Within the records below, reproduce without change the lines from the line that has "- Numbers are" through the line that has "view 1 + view", and only those.
RAW DATA: Begin
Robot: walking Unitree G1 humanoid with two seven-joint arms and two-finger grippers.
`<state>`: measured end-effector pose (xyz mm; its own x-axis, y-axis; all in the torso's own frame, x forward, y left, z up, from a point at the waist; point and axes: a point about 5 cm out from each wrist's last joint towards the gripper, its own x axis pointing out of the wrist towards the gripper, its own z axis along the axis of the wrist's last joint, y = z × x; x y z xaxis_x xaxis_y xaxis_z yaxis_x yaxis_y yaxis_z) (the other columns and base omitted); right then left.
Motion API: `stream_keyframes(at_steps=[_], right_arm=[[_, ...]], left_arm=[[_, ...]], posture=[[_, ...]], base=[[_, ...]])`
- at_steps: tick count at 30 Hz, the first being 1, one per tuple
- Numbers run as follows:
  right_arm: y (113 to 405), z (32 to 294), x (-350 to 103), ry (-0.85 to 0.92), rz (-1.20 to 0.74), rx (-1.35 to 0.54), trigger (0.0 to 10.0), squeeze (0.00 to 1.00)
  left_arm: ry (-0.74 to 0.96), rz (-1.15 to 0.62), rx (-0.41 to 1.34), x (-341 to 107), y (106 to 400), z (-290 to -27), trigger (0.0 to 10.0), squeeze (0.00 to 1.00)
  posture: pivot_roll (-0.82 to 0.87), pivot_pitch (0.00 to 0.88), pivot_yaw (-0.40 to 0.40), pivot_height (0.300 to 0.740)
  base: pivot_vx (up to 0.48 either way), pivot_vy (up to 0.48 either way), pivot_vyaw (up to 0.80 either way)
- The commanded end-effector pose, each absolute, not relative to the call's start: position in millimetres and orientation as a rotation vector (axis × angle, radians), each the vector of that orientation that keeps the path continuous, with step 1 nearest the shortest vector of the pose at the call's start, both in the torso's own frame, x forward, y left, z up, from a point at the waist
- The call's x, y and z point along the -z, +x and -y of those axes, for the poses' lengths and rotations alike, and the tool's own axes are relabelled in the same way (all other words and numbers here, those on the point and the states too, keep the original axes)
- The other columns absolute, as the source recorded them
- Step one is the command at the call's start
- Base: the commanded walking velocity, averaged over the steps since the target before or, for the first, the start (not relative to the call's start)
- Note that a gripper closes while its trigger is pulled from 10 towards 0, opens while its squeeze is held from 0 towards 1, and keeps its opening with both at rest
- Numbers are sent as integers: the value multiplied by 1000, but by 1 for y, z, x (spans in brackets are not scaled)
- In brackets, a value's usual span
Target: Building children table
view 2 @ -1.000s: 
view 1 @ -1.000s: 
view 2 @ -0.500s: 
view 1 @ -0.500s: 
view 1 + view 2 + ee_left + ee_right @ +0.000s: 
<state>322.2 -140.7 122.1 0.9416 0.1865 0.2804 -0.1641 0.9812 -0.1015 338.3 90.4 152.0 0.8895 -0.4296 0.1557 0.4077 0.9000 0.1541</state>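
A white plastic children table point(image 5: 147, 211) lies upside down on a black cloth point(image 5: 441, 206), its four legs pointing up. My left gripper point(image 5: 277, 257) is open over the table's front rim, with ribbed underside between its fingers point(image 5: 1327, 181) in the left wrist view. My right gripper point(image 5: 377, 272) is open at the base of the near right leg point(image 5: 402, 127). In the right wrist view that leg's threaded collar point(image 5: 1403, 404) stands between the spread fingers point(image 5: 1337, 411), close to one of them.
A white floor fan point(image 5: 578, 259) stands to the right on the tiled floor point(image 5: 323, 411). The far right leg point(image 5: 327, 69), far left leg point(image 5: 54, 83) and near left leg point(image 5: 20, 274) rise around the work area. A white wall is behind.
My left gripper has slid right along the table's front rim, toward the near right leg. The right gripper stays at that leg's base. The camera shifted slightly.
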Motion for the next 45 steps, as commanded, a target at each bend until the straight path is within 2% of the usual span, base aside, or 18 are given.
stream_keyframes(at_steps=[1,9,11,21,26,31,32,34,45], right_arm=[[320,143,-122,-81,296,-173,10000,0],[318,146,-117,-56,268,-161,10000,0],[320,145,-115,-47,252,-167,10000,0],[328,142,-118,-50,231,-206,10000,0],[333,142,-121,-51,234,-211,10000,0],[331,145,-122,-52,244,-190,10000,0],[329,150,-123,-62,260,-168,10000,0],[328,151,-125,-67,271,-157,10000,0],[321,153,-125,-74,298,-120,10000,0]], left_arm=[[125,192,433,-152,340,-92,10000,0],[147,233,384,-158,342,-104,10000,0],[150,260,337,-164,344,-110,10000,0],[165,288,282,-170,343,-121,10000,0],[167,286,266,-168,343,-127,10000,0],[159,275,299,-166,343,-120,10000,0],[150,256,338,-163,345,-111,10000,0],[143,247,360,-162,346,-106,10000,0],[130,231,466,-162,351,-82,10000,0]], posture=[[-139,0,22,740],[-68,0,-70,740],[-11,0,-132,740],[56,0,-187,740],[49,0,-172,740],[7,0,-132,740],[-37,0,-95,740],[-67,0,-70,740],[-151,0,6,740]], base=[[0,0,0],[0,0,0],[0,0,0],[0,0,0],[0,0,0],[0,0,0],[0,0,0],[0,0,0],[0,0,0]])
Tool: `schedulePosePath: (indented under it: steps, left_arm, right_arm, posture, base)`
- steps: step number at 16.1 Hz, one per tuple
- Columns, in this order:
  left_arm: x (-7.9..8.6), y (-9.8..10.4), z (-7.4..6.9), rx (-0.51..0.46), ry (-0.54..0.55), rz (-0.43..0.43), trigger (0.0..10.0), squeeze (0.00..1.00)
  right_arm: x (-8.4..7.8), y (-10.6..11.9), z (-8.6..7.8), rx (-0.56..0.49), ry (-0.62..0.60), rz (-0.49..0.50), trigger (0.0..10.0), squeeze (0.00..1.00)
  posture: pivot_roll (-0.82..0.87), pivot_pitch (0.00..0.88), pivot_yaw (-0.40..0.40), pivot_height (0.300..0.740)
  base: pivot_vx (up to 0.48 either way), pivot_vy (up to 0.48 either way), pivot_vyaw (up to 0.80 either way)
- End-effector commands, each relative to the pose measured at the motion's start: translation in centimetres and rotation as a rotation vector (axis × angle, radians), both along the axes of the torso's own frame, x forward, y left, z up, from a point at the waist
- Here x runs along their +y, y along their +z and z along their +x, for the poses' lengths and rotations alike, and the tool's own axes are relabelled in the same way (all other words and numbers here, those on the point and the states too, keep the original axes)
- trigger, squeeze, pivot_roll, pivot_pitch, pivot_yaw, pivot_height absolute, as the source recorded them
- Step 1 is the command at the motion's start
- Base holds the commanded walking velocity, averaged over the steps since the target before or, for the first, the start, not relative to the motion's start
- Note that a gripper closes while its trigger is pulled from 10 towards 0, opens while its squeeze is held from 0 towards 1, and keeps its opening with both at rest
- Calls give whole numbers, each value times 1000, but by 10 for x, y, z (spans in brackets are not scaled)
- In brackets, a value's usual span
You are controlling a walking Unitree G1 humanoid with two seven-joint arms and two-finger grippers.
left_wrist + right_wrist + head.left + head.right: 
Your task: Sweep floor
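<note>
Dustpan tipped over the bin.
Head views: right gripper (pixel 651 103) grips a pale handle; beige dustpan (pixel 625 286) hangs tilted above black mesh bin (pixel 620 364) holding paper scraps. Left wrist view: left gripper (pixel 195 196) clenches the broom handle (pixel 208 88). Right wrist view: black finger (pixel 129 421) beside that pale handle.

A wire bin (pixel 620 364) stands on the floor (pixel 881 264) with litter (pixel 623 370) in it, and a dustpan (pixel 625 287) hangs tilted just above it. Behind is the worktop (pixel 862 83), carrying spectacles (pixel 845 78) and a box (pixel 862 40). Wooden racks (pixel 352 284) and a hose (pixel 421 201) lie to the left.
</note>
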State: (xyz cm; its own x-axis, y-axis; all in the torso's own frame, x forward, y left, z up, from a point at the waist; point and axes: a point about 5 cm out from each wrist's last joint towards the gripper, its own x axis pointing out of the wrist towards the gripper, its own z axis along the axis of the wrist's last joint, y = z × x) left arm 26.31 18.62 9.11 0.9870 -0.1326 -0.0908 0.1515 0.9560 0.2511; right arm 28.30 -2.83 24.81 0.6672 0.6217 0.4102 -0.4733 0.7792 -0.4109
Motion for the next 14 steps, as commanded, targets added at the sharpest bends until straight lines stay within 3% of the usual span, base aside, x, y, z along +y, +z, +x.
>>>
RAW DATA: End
> **COMPLETED TASK**:
- Numbers are sent as integers: the value multiplied by 1000, but by 1 for y, z, x (spans in brackets are not scaled)
- In brackets, a value's usual span
Target: Building children table
view 2 @ -1.000s: 
view 1 @ -1.000s: 
view 2 @ -0.500s: 
view 1 @ -0.500s: 
view 1 + view 2 + ee_left + ee_right @ +0.000s: 

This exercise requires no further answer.